Moon Palace de Paul Auster

Résumé :

Marco Stanley Fogg : le nom même de son héros place ce roman sous le signe de l’exploration et du voyage. Et c’est bien une odyssée qui nous est offerte, dans la tradition des Mille et Une Nuits comme du « grand » roman américain ; un parcours fertile en paysages fantastiques, personnages hors du commun, tribulations multiples. Mais tout voyage est aussi une quête intérieure et initiatique. Sous l’abondance des lieux et des couleurs, le vrai périple de Marco Stanley Fogg est une recherche de l’identité, une exploration de la solitude et de l’incomplétude universelles. L’auteur de la  » Trilogie new-yorkaise  » et du Voyage d’Anna Blume confère ici aux thèmes qui sont ceux de toute son œuvre une ampleur et une richesse inégalées.

 

L’auteur :

Paul Auster est un écrivain américain, né dans le New Jersey en 1947. Après des études de lettres à la Columbia University, il se lance dans l’écriture de poèmes et de scénarios.
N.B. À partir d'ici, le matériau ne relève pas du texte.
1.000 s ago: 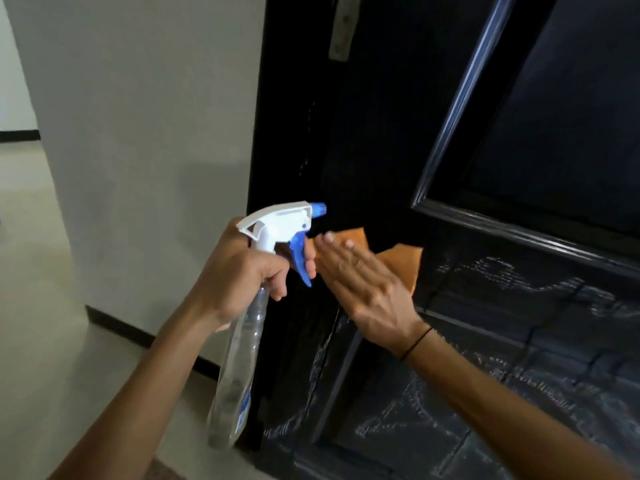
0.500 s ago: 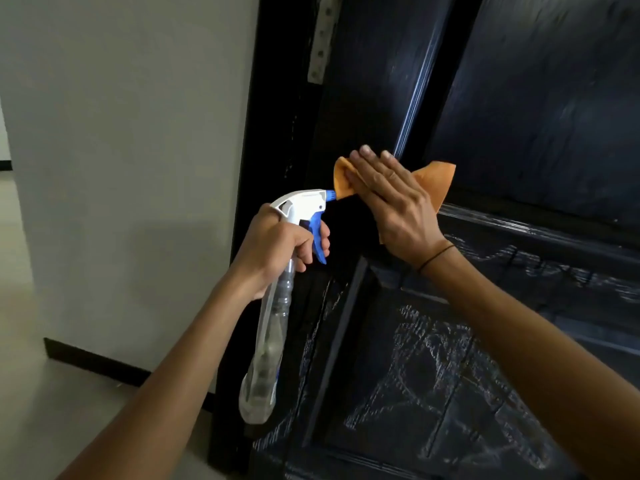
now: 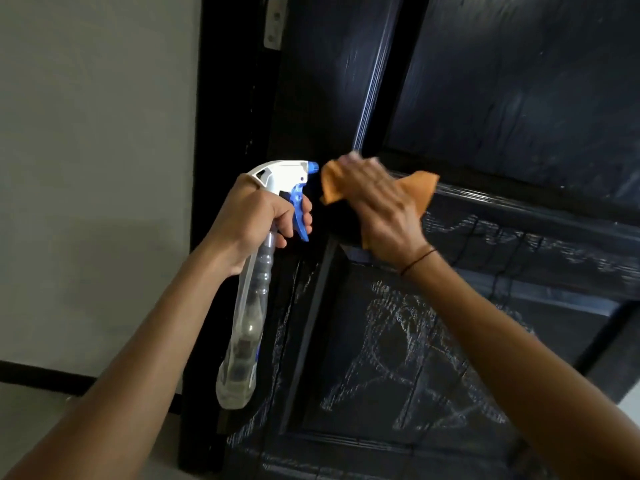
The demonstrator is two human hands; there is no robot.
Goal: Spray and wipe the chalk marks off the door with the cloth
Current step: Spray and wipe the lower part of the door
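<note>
A black panelled door (image 3: 502,98) fills the right side. White chalk marks (image 3: 408,348) cover its lower panel and the rail to the right. My right hand (image 3: 381,209) presses an orange cloth (image 3: 420,188) flat against the door at the rail above the lower panel; its fingers are blurred. My left hand (image 3: 256,220) grips the neck of a clear spray bottle (image 3: 246,334) with a white head and blue trigger. Its blue nozzle points at the cloth, a short way to its left.
A metal hinge (image 3: 273,26) sits on the black door frame at top. A pale wall (image 3: 97,168) with a dark skirting strip (image 3: 45,375) runs along the left, above a light floor.
My right hand and the cloth have slid up the door from beside the bottle's trigger to the rail, and now blur mid-stroke. The view has shifted, showing more of the lower chalk drawing.
</note>
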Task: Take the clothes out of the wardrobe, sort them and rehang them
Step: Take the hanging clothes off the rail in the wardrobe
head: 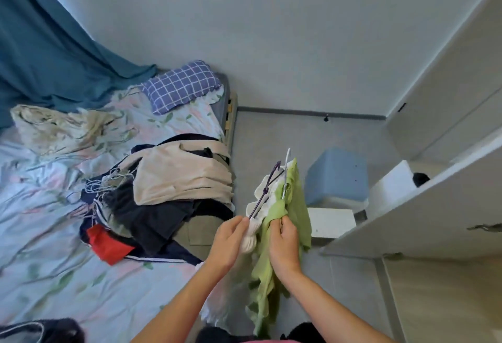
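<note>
Bedroom, head view: bed (54, 234) with floral sheet carries a heap of clothes (168, 196), beige and dark garments, one red. Blue stool (336, 174) on floor beside open wardrobe (434, 193). Left hand (231, 239) grips a white garment (258, 204) on a purple hanger (267, 185); right hand (284, 247) pinches a green garment (296, 207) on a white hanger (286, 168). Both held above floor beside bed, forearms extended forward.

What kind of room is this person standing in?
Most likely a small bedroom. There is a bed with a floral sheet and a checked pillow, a pile of clothes heaped on it, a teal curtain behind, and an open white wardrobe at the right.
</note>
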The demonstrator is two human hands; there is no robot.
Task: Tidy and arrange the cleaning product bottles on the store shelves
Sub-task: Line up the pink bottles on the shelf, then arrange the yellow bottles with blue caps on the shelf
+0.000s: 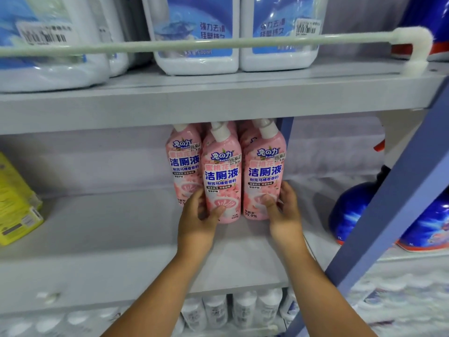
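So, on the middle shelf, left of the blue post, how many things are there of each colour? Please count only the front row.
pink bottles: 3 (more stand behind, not countable)
yellow pack: 1, cut by the frame edge
Total: 4

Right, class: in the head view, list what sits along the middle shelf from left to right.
Yellow box → left pink bottle → middle pink bottle → right pink bottle → blue shelf post → blue round bottle.

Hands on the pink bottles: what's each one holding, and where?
Left hand grips the middle pink bottle around its lower body. Right hand grips the right pink bottle, also low on its body.
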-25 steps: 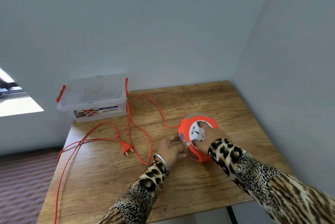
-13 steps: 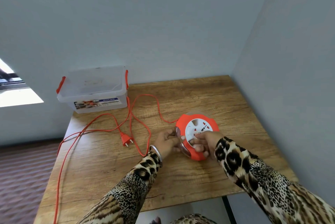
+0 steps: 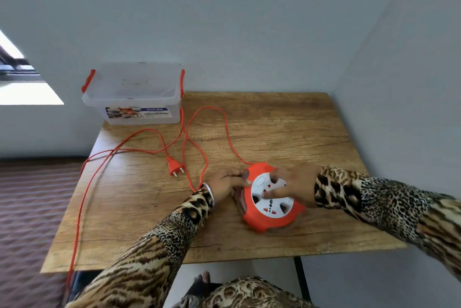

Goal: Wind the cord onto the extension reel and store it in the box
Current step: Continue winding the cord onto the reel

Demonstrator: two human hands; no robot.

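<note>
The extension reel (image 3: 270, 201), orange with a white socket face, lies flat on the wooden table (image 3: 274, 128) in the lower centre-right of the frame. The right hand (image 3: 294, 184) rests on top of it, fingers spread over the socket face and pressing on it, apparently to turn it. The left hand (image 3: 225, 183) is against the reel's left edge with fingers curled at the rim; whether it pinches the cord there or only steadies the housing cannot be told.

Most of the cord (image 3: 194, 130) is unwound. It leaves the reel's upper left side, loops up toward the middle of the frame, crosses itself, and runs left across the table, with a length hanging over the left edge down to the lower left. The plug (image 3: 174, 167) lies loose on the table, left of the hands.

The clear plastic box (image 3: 134, 98) with orange latches stands open and empty in the upper left, at the table's far corner.

Judging from this, winding is at an early stage: nearly all the cord remains to be drawn in, and storing the reel has not begun.
</note>
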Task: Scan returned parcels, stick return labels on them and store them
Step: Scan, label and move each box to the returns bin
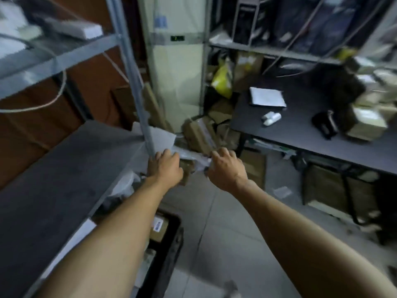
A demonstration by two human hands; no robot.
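Observation:
Both my hands hold one white plastic-wrapped parcel in the air, just off the front right corner of a grey shelf. My left hand grips its left end beside the shelf's metal post. At the parcel's right end my right hand has its fingers curled over the wrapping. Most of the parcel is hidden behind the hands. Another white parcel lies on the shelf corner behind the post. The picture is blurred by motion.
A dark table stands at the right with a white packet, a white handheld device, a black device and cardboard boxes. Boxes litter the floor ahead. A black crate with parcels sits below the shelf.

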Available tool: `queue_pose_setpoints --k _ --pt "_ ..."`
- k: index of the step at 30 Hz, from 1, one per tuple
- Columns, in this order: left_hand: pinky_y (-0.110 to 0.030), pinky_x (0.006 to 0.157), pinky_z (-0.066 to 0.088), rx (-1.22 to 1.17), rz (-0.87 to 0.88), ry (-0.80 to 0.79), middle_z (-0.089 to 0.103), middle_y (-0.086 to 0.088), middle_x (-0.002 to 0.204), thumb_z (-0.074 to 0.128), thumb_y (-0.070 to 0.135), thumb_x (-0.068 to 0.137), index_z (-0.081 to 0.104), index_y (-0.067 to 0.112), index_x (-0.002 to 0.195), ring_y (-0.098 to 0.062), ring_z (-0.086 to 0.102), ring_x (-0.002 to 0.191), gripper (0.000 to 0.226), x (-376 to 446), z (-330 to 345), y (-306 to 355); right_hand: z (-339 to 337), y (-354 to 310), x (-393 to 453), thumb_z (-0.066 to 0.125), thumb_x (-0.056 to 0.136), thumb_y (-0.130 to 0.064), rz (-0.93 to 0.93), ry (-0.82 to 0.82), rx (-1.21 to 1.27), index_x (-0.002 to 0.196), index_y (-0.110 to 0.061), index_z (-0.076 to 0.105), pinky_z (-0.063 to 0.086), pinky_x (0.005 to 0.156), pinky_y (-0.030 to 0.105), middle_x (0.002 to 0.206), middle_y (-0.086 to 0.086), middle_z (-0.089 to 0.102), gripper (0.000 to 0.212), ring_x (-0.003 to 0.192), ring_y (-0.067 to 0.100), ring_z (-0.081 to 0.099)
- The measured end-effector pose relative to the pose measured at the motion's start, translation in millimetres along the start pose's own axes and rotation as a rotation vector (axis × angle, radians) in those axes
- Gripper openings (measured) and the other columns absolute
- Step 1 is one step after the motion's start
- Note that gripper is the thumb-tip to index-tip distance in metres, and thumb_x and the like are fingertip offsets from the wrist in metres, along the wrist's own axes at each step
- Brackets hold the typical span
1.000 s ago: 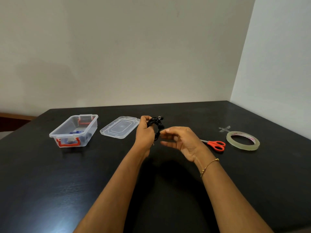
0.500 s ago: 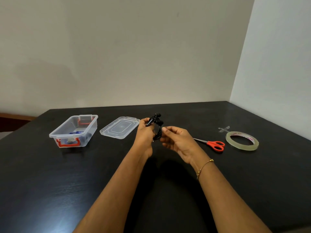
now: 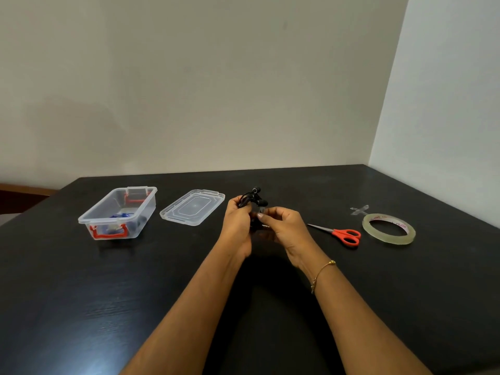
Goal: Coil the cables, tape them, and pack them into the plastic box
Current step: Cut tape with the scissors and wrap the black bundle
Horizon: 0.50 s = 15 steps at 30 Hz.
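Right hand now closed in beside left hand, both hands gripping black cable; black table, pale walls.

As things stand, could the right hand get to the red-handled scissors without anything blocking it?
Probably yes. The red-handled scissors lie flat on the black table just right of the right hand, with bare tabletop between. However, that hand's grip is busy on the coiled black earphone cable and must let go first.

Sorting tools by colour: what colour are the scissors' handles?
Red-orange handles on the scissors, with plain metal blades; the head view shows them clearly.
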State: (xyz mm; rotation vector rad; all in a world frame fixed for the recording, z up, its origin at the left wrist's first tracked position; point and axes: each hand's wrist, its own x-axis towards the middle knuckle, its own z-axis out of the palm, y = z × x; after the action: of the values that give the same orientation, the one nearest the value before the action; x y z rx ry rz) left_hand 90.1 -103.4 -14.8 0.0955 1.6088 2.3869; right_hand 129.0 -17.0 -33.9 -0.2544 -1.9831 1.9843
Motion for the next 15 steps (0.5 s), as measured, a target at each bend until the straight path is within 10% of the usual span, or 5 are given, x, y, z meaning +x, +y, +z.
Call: queue_pose_setpoints --k 15 --pt "-0.018 0.073 0.047 0.739 0.158 -0.200 0.063 0.001 0.100 0.067 0.023 0.082 0.059 0.013 0.113 -0.012 0.059 0.091 0.033 6.9 -36.4 12.4 -7.7 -2.9 3.2 0.060 0.086 -0.005 0.025 -0.067 -0.146 0.091 -0.020 0.056 0.059 0.063 0.033 0.098 0.011 0.065 0.016 0.087 0.019 0.066"
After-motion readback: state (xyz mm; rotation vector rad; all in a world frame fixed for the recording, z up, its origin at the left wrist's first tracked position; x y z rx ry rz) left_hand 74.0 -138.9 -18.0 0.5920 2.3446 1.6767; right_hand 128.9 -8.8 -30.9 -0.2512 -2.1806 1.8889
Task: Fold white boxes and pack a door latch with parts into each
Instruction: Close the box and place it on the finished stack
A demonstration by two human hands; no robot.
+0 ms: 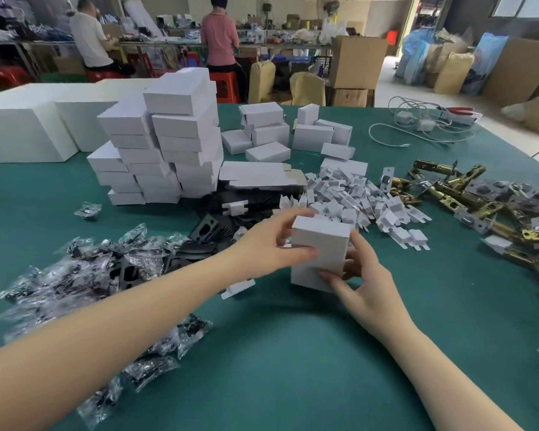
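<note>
Both hands on it! left hand [280,241] and right hand [360,281] pinched one closed white box [319,253] | packed stack [159,150] stood tall | brass latches [467,197] plus bagged parts [84,275] awaited — seemingly plenty left.

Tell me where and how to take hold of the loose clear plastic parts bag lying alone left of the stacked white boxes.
Pinch the small clear plastic parts bag from above, at its crinkled film edge. It lies flat on the green table cover, apart from the box stack, so a top-down pinch looks clear. Both the left hand and right hand now hold the white cardboard box.
</note>
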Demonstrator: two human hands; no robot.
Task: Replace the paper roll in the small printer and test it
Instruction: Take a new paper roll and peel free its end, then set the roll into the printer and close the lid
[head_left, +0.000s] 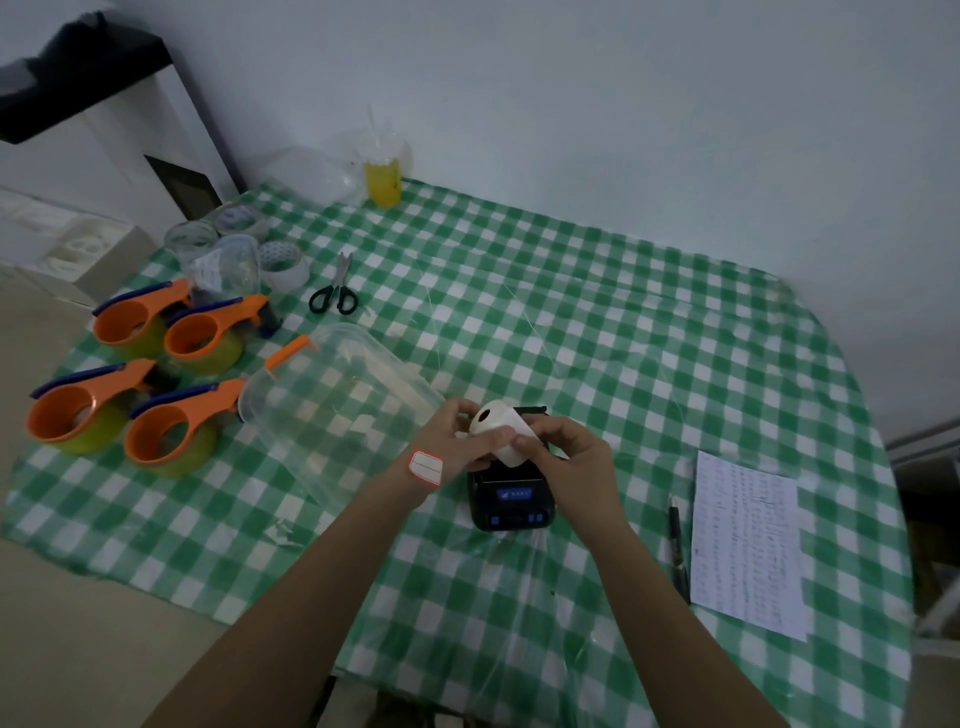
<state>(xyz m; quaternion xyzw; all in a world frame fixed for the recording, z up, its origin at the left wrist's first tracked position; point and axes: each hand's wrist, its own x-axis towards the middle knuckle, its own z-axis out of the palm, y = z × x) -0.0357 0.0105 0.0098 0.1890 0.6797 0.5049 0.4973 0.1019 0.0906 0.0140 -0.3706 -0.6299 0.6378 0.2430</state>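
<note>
Head view: we've got the paper roll (497, 429) gripped between left hand (464, 437) and right hand (566, 457) fingers, just above the open printer (511, 505); not seated, lid closing and test print left

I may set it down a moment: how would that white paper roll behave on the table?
The paper roll is a cylinder, so laid sideways it would probably roll. Being wound paper with a hollow core, it is likely light. Its loose end may unwind.

Matt white paper roll (500, 429), black plastic printer (511, 501) (glossy display), checked tablecloth (623, 332) under clear film.
</note>
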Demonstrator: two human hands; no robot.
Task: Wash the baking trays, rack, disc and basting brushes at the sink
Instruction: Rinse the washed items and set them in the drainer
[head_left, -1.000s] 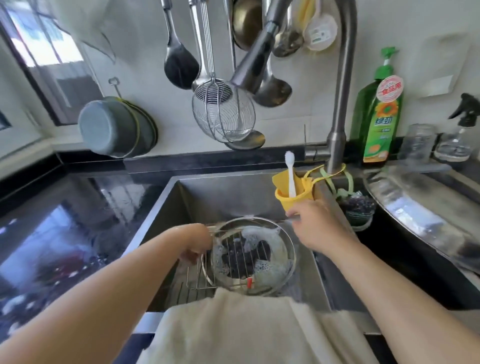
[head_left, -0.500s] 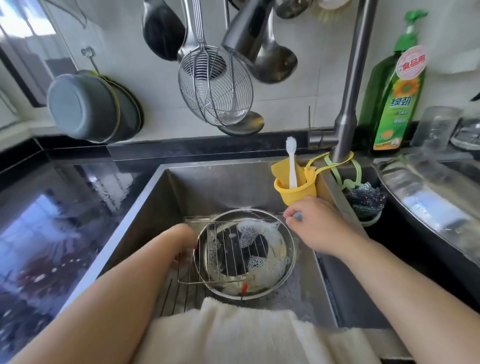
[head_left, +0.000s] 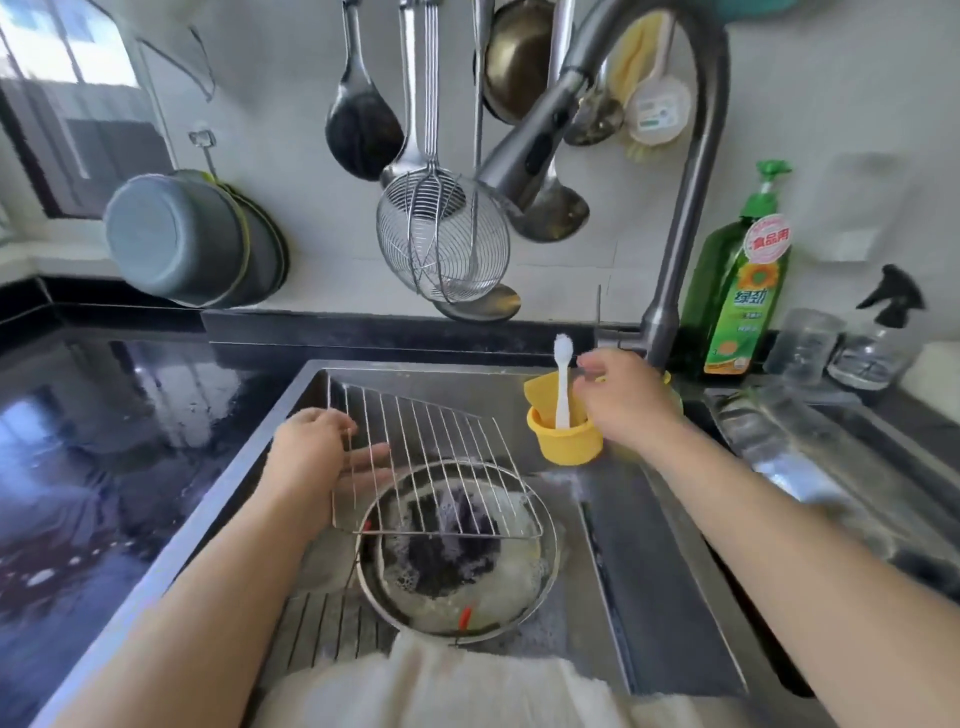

Entre 1971 et 1975, il s’installe à Paris où il traduit des auteurs comme Mallarmé et Sartre, et publie son premier recueil de poèmes : Unearth. Sa carrière littéraire s’envole en 1985 avec la parution de sa Trilogie new-yorkaise qui sera suivie de nombreux autres succès comme Moon Palace ou encore Léviathan qui obtient le prix Médicis étranger en 1993. Également passionné par le cinéma, il participe au tournage de Smoke et réalise Lulu on the Bridge. Invisible, son dernier roman, a reçu un accueil critique et public unanime.

 

Editions : Le Livre de Poche
Année de publication : 1989
Année d’édition : 2011
Nombre de pages : 316

Mon avis :

 

Moon Palace m’a été conseillé par mon amie Lucie à une période où je cherchais des lectures sur le thème de la recherche de soi. Cela fait plus d’un an que ce livre attendait dans ma pile de livres à lire.

 

J’ai été captivée par la narration du personnage principal, M.S. Fogg, dès les premières pages sans savoir ce qui me plaisait particulièrement dans ce style. En tout cas, j’ai trouvé ce personnage marquant. Il n’est comme aucun autre. Son passé difficile fait qu’il n’a pas le même rapport à la vie que le commun des mortels. Sa mère est morte écrasée par un bus lorsqu’il était enfant. Il a été élevé par son oncle, son père ne lui ayant été jamais présenté. 

 

M.S. fait différentes rencontres au cours de sa vie et de chacune nous découvrons une nouvelle histoire. Même si j’ai eu des difficultés à rentrer dans ces histoires supplémentaires, on y apprend toujours des détails pouvant nous aider à mieux comprendre le passé des personnages rencontrés. 
Alors que je pensais que le parcours de M.S. était totalement atypique, fou et en décalage complet par rapport à la société, nous faisons la rencontre de M. Effing, qui nous surprend encore plus avec son histoire. La rencontre avec M. Barber donne encore un autre tournant à l’aventure.

 

La vie de M.S. est ainsi mouvementée de rencontres qui marquent une période de sa vie (entre 20 et 30 ans environ). Il n’a aucune attache matérielle et devient tour à tour jeune étudiant, SDF dormant dans les bosquets de Central Park, millionnaire et à nouveau sans le sou… Il parvient à vivre en décalage avec la société alors qu’il habite dans des grandes villes comme Chicago et New York. Son aventure n’a pas d’impact sur le monde, elle n’a pas d’ancrage temporel. Cette histoire pourrait se dérouler aujourd’hui alors qu’elle se passe dans les années 60-70.

 

Ce roman fait parti de ces livres intéressants à lire mais dont les pages semblent longues à tourner. Cependant la police de l’écriture ainsi que la mise en page y sont peut être pour quelque chose.

 

A la fin de ma lecture, il m’était difficile de comprendre pourquoi ce roman m’avait marqué et si oui ou non il m’avait plu. Finalement en rédigeant la chronique, je peux confirmer qu’il y a un quelque chose dans ce livre de très intéressant mais dont je n’arrive pas à mettre de mot dessus. J’ai assisté à la vie d’un homme qui ne voit pas la vie comme moi et qui est à la recherche de son identité en mettant de côté tout l’aspect matériel dû au fonctionnement de notre société.

 

Il y a une ambiance particulière dans ce roman où le hasard et les coïncidences ont un rôle important. Les références à la Lune sont récurrentes, d’où le nom du roman. M.S. voyait une sorte de porte bonheur dans le satellite. Toutes ces rencontres ont un lien. Le mystère familial se reconstruit petit à petit. Les récits s’entrelacent. J’ai apprécié le style d’écriture de cet auteur que je n’avais encore jamais lu.